**Task statement:** Below is a listing; restate from it, character for character, the lines beginning at the line holding "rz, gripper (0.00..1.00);" and ending at the line holding "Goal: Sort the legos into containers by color", both included.

**The input:**
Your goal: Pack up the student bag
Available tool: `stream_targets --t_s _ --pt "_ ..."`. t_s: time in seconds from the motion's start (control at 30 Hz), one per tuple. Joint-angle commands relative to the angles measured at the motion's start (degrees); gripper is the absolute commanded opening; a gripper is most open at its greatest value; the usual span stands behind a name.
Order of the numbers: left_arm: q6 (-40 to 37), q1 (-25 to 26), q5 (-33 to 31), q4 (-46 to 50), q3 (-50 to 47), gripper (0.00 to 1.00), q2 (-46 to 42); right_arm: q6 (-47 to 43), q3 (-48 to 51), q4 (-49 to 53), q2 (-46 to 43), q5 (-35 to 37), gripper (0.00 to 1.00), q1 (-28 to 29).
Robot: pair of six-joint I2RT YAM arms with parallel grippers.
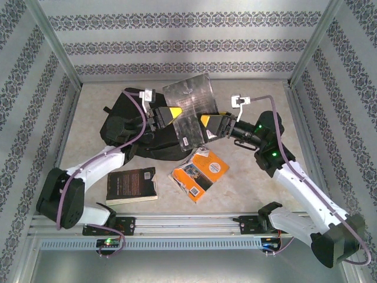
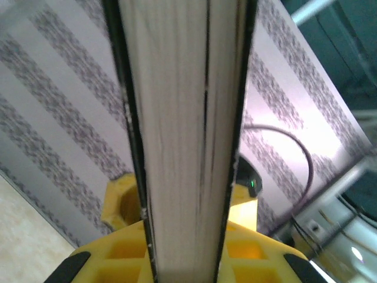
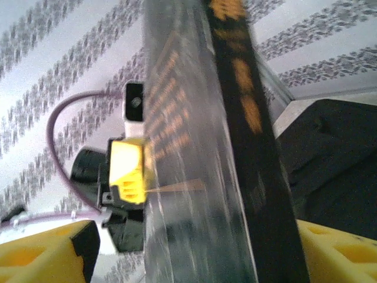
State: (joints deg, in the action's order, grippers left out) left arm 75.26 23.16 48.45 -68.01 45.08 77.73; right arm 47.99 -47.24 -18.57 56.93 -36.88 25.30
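Student bag: the large black soft fabric backpack (image 1: 115, 131) lies on the left half of the table, towards the back, with the left arm's forearm and cable crossing over it.
Left gripper: the left gripper (image 1: 169, 113) hangs over the bag's right side. Its yellow fingers (image 2: 118, 253) are clenched on the raised book, and in the left wrist view the pale page block sits tight between them.
Held book: a glossy dark-covered book (image 1: 189, 97) is lifted and tilted above the bag's right edge, between the two grippers. It hides the part of the bag beneath it.
Right gripper: the right gripper (image 1: 206, 127) sits at the book's lower right corner. Its yellow fingers (image 3: 35, 256) are spread wide, with a clear gap between one finger and the cover, so it has let go.
Dark paperback: a flat dark-covered paperback (image 1: 131, 184) lies in front of the bag, beside the left arm.
Orange book: an orange-covered book (image 1: 199, 171) lies flat at an angle, right of the paperback and apart from it, below the held book.
Surface: a beige mottled tabletop (image 1: 253, 188), with a silver aluminium rail (image 1: 177, 223) along the near edge.
Room: grey-and-white patterned wallpaper (image 1: 177, 47) in bands covers three walls, with metal posts at the corners.
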Motion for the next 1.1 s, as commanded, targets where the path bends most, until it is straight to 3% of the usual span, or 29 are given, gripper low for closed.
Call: stream_targets --t_s 0.0,0.13,0.27,0.37,0.67,0.8,0.93,1.07 --pt "-4.2 -0.1 -20.5 -0.6 -2.0 0.0 -4.9 8.1 2.9 -13.5 -0.3 8.2 0.83 1.9" --pt "0.3 0.5 -29.5 -5.0 -3.8 0.0 -3.9 17.6 7.7 -27.0 3.2 14.5 0.91 3.8" --pt "1.7 1.4 -29.1 -5.8 -2.3 0.0 -2.1 24.6 9.8 -44.3 10.8 17.6 0.89 6.5" --pt "1.4 1.7 -29.4 -5.2 -3.1 0.0 -2.3 25.5 8.2 -48.8 14.1 17.8 0.8 8.3" --pt "2.3 1.7 -28.5 -5.6 -5.1 0.0 -1.3 21.6 7.1 -47.1 15.1 22.8 0.5 9.7" --pt "2.6 1.7 -28.0 -5.7 -5.3 0.0 -0.8 22.2 6.0 -46.7 16.7 22.6 0.45 9.5" --pt "2.8 1.7 -27.6 -5.7 -5.5 0.0 -0.5 22.8 5.2 -46.9 18.2 22.7 0.33 9.4" --pt "0.5 1.5 -23.8 -2.4 -4.8 0.0 -0.7 21.2 5.1 -44.3 17.3 22.1 0.0 8.7"
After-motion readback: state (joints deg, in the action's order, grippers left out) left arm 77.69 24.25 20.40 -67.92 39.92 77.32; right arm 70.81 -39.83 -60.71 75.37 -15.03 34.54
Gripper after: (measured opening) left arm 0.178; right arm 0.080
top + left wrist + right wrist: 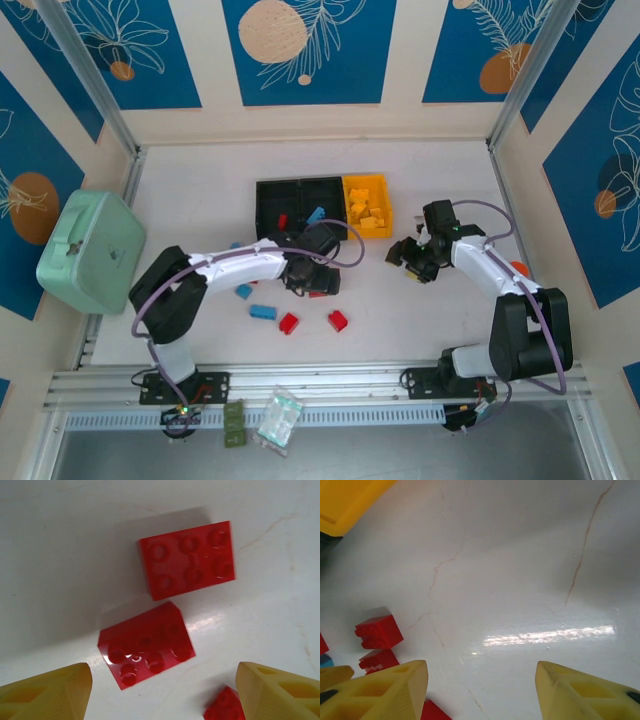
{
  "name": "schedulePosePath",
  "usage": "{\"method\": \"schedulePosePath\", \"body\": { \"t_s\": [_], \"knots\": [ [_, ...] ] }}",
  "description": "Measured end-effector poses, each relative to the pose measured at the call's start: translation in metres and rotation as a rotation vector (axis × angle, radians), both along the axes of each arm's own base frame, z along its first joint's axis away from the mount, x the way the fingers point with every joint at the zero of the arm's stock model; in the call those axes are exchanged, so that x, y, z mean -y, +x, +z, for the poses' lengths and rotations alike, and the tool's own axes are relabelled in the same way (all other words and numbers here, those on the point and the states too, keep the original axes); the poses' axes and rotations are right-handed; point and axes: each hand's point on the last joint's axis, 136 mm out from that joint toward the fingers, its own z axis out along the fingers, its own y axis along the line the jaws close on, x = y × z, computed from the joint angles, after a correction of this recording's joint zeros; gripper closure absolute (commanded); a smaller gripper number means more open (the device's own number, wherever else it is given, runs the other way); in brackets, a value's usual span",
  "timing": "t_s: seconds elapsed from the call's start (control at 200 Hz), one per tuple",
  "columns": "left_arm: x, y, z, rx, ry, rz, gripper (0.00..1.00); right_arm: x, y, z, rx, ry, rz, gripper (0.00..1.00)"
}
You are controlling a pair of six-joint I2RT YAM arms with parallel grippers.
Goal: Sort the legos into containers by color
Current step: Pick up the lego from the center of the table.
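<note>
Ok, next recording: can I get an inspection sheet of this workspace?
Surface: white table, faint hairline marks.
Job's things: yellow bin holds yellow bricks; black bins hold a red brick and a blue brick; loose legos, red and blue, beside the left arm.
Clutter: mint-green case at left; plastic bag on front rail.
Grippers: left gripper open above red bricks; right gripper open above bare table.
Cables: purple cables along both arms.
Surroundings: blue leaf-patterned panels.
</note>
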Motion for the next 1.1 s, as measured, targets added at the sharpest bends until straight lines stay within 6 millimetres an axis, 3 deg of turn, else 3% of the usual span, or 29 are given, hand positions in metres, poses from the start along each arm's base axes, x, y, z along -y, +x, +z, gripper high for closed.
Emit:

**Expected answer:**
  "columns": "left_arm: x, y, z, rx, ry, rz, gripper (0.00..1.00); right_arm: x, y, z, rx, ry, rz, gripper (0.00..1.00)"
}
You are controlling a pair of six-joint I2RT YAM arms with parallel grippers.
Goal: Sort the legos into containers by color

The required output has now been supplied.